Ranibizumab for Diabetic Traction Retinal Detachment (RANITRA)

September 13, 2010 updated by: University of Sao Paulo

The Effect of Intravitreous Ranibizumab on Intra-Operative Bleeding During Pars Plana Vitrectomy for Diabetic Traction Retinal Detachment

The purpose of this study was to assess the effect of ranibizumab in reducing intraoperative vitreous haemorrhage during pars plana vitrectomy, thus facilitating surgery and improving its anatomical and functional results in patients with advanced proliferative diabetic retinopathy and traction retinal detachment.

Study Overview

Status

Completed

Conditions

Intervention / Treatment

Study Type

Interventional

Enrollment (Actual)

19

Phase

  • Phase 2

Contacts and Locations

This section provides the contact details for those conducting the study, and information on where this study is being conducted.

Study Locations

  • Brazil
    • Sao Paulo
      • Ribeirao Preto, Sao Paulo, Brazil, 14048-900
        • University of Sao Paulo

Participation Criteria

Researchers look for people who fit a certain description, called eligibility criteria. Some examples of these criteria are a person's general health condition or prior treatments.

Eligibility Criteria

Ages Eligible for Study

18 years to 80 years (Adult, Older Adult)

Accepts Healthy Volunteers

No

Genders Eligible for Study

All

Description

Inclusion Criteria:

  • Macular traction retinal detachment lasting three months or less secondary to diabetic retinopathy.

Exclusion Criteria:

  • Massive vitreous hemorrhage preventing from detailed posterior pole examination;
  • Previous intra-ocular surgery other than cataract surgery
  • Hemodialysis, known bleeding disorders or use of anticoagulants drugs other than aspirin
  • Prothrombin time, partial thromboplastin time or platelet count without normal limits
  • History of previous thromboembolic events

Study Plan

This section provides details of the study plan, including how the study is designed and what the study is measuring.

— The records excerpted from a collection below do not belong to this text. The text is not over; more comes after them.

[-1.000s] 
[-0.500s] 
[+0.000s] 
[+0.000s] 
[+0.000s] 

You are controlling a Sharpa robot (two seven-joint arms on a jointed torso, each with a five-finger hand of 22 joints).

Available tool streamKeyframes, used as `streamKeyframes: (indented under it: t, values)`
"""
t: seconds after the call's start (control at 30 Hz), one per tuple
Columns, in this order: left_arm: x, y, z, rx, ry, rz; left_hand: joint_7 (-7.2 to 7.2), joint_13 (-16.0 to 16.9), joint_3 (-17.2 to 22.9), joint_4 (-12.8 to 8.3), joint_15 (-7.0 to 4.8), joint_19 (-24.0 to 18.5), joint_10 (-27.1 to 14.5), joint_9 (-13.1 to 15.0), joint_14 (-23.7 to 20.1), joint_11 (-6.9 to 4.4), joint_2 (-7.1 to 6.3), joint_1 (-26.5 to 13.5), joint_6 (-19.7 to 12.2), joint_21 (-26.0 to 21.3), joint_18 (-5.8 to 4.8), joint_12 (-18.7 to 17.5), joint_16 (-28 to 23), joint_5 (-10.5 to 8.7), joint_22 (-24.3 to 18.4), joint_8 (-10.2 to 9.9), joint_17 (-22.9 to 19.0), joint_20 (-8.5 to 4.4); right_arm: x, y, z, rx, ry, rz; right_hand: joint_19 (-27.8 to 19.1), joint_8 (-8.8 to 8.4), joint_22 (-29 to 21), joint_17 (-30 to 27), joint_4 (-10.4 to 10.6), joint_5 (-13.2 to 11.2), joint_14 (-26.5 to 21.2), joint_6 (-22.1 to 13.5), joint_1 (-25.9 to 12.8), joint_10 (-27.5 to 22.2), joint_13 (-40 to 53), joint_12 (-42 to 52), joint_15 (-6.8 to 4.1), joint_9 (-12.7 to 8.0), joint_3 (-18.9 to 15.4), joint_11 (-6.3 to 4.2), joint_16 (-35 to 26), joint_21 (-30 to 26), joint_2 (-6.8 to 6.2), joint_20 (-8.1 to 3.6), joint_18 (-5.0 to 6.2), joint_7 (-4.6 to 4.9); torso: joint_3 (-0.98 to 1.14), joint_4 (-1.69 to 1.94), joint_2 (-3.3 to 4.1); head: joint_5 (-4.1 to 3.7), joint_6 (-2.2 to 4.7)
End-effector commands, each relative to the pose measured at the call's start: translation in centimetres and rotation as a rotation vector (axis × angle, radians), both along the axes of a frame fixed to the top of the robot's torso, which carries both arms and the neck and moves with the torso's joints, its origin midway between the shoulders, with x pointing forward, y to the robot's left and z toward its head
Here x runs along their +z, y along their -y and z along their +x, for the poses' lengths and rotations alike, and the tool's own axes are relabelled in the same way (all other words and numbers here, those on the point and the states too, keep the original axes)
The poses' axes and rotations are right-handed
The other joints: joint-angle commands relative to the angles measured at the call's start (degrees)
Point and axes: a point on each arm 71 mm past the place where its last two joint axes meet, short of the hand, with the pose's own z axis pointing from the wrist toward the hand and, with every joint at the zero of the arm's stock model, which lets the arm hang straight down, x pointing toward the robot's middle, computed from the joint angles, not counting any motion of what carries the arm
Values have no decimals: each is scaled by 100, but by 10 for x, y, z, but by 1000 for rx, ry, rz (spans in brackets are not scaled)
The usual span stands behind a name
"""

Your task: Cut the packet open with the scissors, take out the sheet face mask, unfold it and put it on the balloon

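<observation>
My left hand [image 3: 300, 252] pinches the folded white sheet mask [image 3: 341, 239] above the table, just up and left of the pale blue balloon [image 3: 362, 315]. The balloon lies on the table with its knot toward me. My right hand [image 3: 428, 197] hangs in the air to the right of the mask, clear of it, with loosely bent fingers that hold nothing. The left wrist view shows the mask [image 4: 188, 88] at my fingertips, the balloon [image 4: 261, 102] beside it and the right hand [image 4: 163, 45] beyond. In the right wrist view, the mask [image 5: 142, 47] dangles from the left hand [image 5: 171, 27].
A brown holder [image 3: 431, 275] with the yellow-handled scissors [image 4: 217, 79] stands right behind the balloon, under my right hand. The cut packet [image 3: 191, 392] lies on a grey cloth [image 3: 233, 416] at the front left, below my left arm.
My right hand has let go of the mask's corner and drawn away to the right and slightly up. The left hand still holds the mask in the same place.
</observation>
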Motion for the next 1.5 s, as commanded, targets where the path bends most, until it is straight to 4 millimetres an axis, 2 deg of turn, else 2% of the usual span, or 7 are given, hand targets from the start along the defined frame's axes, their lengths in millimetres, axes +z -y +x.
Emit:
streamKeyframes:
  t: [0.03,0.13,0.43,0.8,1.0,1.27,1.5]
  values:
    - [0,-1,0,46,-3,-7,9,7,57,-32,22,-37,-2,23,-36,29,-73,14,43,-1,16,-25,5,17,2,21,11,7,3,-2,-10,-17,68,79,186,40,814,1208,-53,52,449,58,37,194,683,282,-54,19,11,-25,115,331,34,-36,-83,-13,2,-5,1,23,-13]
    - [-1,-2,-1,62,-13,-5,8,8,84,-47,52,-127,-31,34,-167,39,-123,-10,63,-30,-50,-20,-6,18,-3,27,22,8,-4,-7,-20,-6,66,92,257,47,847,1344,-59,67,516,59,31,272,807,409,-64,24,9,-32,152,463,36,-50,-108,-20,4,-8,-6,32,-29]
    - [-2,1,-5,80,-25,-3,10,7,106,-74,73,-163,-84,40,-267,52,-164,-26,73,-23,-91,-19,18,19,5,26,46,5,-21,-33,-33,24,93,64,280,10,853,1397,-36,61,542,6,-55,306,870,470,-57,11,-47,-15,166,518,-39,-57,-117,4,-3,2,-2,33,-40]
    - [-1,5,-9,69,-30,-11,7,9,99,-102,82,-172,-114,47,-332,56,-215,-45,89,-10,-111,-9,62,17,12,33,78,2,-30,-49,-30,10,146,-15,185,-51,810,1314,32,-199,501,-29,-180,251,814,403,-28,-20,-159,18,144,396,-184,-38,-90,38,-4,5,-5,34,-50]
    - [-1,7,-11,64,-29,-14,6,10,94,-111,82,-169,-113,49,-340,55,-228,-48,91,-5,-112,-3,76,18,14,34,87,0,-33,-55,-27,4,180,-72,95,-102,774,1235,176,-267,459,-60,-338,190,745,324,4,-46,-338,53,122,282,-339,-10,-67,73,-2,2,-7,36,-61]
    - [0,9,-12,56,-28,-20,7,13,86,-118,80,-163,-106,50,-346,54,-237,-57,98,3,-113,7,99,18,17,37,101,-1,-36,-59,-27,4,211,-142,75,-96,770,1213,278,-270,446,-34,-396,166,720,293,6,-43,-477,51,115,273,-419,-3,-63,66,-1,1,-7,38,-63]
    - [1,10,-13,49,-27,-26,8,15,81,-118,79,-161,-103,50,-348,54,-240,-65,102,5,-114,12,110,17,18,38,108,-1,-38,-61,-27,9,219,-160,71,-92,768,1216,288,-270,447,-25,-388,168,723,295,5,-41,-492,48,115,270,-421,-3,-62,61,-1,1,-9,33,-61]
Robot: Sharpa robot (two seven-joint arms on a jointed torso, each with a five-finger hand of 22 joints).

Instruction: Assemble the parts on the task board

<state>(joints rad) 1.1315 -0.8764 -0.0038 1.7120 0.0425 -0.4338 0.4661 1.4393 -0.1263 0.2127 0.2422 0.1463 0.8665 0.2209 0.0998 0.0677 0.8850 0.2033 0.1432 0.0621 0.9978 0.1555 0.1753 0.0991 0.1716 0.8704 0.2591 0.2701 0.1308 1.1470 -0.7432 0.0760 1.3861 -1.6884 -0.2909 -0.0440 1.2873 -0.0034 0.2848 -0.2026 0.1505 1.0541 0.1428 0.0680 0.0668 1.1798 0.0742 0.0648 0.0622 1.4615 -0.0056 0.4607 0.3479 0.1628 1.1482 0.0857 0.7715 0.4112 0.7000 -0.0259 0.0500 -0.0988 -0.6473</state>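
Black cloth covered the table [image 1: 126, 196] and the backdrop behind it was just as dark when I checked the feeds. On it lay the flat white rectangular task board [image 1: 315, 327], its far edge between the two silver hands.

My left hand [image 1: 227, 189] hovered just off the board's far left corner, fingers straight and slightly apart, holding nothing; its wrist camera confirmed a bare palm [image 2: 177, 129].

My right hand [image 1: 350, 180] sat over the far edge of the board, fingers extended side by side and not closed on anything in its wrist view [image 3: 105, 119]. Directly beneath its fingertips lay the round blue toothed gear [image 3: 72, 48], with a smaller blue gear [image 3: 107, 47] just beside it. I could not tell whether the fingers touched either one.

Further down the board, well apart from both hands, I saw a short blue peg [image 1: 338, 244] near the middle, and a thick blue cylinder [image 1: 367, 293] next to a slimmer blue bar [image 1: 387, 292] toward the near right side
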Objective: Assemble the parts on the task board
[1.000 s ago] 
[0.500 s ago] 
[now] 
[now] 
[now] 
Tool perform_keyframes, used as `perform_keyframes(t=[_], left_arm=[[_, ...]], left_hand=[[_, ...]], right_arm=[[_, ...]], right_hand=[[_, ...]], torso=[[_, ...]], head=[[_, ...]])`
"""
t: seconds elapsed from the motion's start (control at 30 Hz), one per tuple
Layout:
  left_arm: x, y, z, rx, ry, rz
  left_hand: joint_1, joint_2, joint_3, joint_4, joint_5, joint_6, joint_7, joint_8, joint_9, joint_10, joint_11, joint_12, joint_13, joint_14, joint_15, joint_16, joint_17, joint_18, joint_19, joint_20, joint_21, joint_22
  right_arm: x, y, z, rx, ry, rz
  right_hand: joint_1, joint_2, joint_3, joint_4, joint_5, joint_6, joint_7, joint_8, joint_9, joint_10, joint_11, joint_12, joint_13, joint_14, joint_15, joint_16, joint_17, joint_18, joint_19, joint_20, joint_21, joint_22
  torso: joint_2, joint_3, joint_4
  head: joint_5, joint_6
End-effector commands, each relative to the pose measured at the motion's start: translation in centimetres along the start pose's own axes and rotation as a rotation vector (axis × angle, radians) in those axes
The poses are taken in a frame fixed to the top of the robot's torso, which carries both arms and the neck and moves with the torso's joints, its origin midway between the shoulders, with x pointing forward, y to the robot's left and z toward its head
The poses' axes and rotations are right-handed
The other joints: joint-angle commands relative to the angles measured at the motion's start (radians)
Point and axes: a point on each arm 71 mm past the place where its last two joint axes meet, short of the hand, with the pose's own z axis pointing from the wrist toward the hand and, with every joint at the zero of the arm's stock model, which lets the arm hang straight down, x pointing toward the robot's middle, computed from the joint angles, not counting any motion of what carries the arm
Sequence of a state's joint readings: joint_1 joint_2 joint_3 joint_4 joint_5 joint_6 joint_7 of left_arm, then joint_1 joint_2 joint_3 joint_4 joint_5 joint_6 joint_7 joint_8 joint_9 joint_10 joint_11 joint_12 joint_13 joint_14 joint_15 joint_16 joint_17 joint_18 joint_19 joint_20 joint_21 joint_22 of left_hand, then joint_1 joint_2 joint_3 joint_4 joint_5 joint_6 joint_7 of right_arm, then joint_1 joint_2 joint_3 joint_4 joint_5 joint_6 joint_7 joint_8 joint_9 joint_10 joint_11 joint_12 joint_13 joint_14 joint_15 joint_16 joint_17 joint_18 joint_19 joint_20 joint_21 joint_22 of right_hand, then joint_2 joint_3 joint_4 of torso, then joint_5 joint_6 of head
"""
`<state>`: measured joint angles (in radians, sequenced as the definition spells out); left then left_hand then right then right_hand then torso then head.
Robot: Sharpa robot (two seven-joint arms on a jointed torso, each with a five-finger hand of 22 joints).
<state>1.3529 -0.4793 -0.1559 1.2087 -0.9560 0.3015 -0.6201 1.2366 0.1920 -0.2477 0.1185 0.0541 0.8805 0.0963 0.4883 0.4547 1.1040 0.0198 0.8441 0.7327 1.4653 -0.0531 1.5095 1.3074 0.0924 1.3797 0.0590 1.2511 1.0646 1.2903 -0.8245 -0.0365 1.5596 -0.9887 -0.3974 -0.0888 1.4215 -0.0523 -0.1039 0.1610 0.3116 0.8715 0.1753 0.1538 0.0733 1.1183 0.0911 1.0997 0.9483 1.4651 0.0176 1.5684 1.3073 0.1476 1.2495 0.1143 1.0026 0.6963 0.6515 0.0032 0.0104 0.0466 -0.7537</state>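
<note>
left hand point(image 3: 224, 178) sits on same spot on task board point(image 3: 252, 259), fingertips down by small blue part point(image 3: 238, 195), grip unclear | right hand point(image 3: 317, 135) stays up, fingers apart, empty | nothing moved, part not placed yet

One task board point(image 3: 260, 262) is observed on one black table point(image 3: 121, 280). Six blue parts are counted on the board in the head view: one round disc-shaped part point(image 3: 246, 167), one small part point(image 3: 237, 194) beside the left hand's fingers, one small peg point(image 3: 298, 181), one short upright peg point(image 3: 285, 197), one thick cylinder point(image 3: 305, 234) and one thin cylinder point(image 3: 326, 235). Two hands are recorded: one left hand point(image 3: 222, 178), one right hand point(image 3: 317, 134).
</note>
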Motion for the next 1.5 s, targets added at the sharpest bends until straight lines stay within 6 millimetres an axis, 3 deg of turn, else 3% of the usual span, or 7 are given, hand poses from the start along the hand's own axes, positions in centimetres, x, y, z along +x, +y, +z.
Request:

How is the study designed?

Design Details

  • Primary Purpose: Treatment
  • Allocation: Randomized
  • Interventional Model: Parallel Assignment
  • Masking: Triple

Arms and Interventions

Participant Group / Arm
Intervention / Treatment
Experimental: RANI/PPV
Preoperative intravitreal ranibizumab and pars plana vitrectomy
Drug: Ranibizumab
Intravitreal injection of ranibizumab 0.05 ml (0.5 mg) one week before pars plana vitrectomy
Other Names:
  • Lucentis
Placebo Comparator: PPV
Sham injection and pars plana vitrectomy
Other: Sham injection
Simulation of intravitreal injection one week before pars plana vitrectomy

What is the study measuring?

Primary Outcome Measures

Outcome Measure
Measure Description
Time Frame
amount of intraoperative intra-ocular bleeding
Time Frame: one week
amount of intra-ocular bleeding that occurred during pars plana vitrectomy
one week

Secondary Outcome Measures

Outcome Measure
Measure Description
Time Frame
visual acuity
Time Frame: 12 weeks
ETDRS best corrected visual acuity at 12 weeks after pars plana vitrectomy
12 weeks

Collaborators and Investigators

This is where you will find people and organizations involved with this study.

Sponsor

University of Sao Paulo

Investigators

  • Principal Investigator: Rodrigo Jorge, MD, PhD, University of Sao Paulo

Study record dates

These dates track the progress of study record and summary results submissions to ClinicalTrials.gov. Study records and reported results are reviewed by the National Library of Medicine (NLM) to make sure they meet specific quality control standards before being posted on the public website.

Study Major Dates

Study Start

December 1, 2008

Primary Completion (Actual)

January 1, 2010

Study Completion (Actual)

January 1, 2010

Study Registration Dates

First Submitted

September 13, 2010

First Submitted That Met QC Criteria

September 13, 2010

First Posted (Estimate)

September 14, 2010

Study Record Updates

Last Update Posted (Estimate)

September 14, 2010

Last Update Submitted That Met QC Criteria

September 13, 2010

Last Verified

January 1, 2010

More Information

Terms related to this study

Keywords

Additional Relevant MeSH Terms

Other Study ID Numbers

  • RANITRA

This information was retrieved directly from the website clinicaltrials.gov without any changes. If you have any requests to change, remove or update your study details, please contact register@clinicaltrials.gov. As soon as a change is implemented on clinicaltrials.gov, this will be updated automatically on our website as well.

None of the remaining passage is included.